Northrop Grumman’s Antares rocket lifts off from NASA’s Wallops Flight Facility in Virginia, sending a robotic Cygnus cargo capsule into orbit. (NASA Photo / Bill Ingalls)
Almost four tons of supplies, hardware and science payloads are heading to the International Space Station after today’s launch of a robotic Northrop Grumman Cygnus cargo ship.
The spacecraft, dubbed the SS Roger Chaffee in honor of one of the astronauts killed in the 1967 Apollo 1 launch-pad fire, was sent into orbit from NASA’s Wallops Flight Facility on the Virginia coast at 4:46 p.m. ET (1:46 p.m. PT) atop Northrop Grumman’s Antares rocket. The afternoon launch could be seen from a wide area of the East Coast’s mid-Atlantic region.

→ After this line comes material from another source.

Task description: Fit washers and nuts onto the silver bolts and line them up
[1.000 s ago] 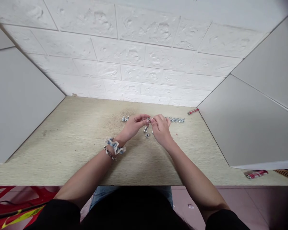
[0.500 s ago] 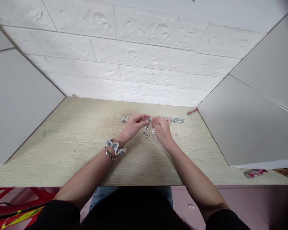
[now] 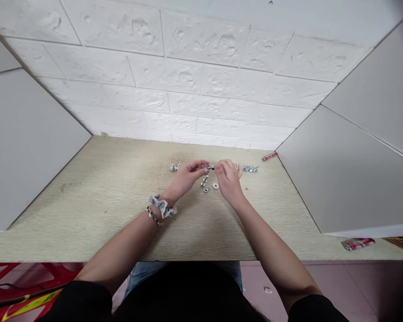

Cygnus’ 7,600-pound shipment includes experiments aimed at manufacturing high-quality optical fiber in zero-gravity, as well as nanoparticles that could someday be used for drug delivery. A host of nanosatellites are on board and due for deployment either from the space station or from the cylindrical Cygnus craft itself.
Another piece of hardware aboard the Cygnus, known as the Robotic External Leak Locator or RELL, will serve as a mechanical “sniffer” to detect external ammonia leaks from the station’s cooling system.